───── Data shown

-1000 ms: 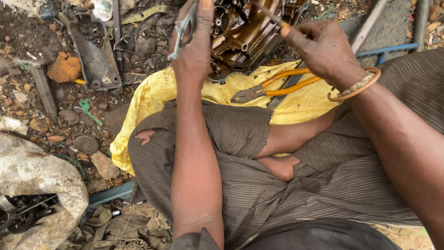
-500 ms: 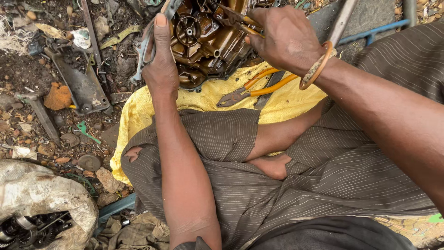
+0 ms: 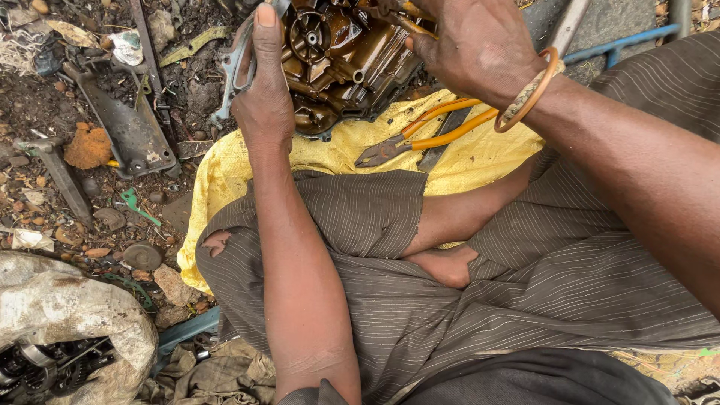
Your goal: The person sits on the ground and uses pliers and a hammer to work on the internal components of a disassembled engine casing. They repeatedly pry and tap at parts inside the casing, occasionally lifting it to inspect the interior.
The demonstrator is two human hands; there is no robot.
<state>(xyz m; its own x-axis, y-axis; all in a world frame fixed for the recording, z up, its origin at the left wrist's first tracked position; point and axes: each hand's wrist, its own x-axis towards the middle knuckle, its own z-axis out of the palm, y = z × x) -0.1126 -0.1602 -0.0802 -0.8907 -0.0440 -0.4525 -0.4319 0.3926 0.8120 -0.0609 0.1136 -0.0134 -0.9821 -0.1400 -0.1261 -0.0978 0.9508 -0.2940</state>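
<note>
An oily brown engine casing lies at the top of the view on a yellow cloth. My left hand grips the casing's left edge, thumb stretched upward along it. My right hand, with an orange bangle on the wrist, is closed on a thin tool with a yellowish handle that reaches into the casing; its tip is hidden. Orange-handled pliers rest on the cloth just below the casing, under my right wrist.
I sit cross-legged in striped trousers. Dirt ground at the left carries scrap: a flat grey metal bracket, a rusty lump, stones. A dirty white sack with gear parts sits bottom left. A blue bar crosses top right.
The view has shifted so the casing and both hands sit lower and larger in frame. My left hand stays on the casing's edge; my right hand has moved left over the casing.
</note>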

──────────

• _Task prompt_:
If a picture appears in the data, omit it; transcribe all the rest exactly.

• _Result for this task_:
-1000 ms: 
-500 ms: 
+0 ms: 
Your goal: The person sits on the ground and uses pliers and a hammer to work on the internal components of a disassembled engine casing. They repeatedly pry and tap at parts inside the casing, occasionally lifting it to inspect the interior.
The demonstrator is two human hands; there is no robot.
<state>(xyz m; its own x-axis, y-axis; all in a world frame fixed for the recording, z up, its origin at the left wrist's first tracked position; point and axes: each hand's wrist, its own x-axis towards the middle knuckle, its own z-axis out of the palm, y = z × x) -0.1126 -0.1602 -0.0802 -0.8907 -0.0440 -0.4525 -0.4319 0.3926 0.8120 -0.0609 0.1136 -0.0134 -0.9821 -0.1400 -0.1261 -0.0978 0.9508 -0.2940</state>
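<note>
An oily brown engine casing lies at the top of the view on a yellow cloth. My left hand grips the casing's left edge, thumb stretched upward along it. My right hand, with an orange bangle on the wrist, is closed on a thin tool with a yellowish handle that reaches into the casing; its tip is hidden. Orange-handled pliers rest on the cloth just below the casing, under my right wrist.
I sit cross-legged in striped trousers. Dirt ground at the left carries scrap: a flat grey metal bracket, a rusty lump, stones. A dirty white sack with gear parts sits bottom left. A blue bar crosses top right.
The view has shifted so the casing and both hands sit lower and larger in frame. My left hand stays on the casing's edge; my right hand has moved left over the casing.
</note>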

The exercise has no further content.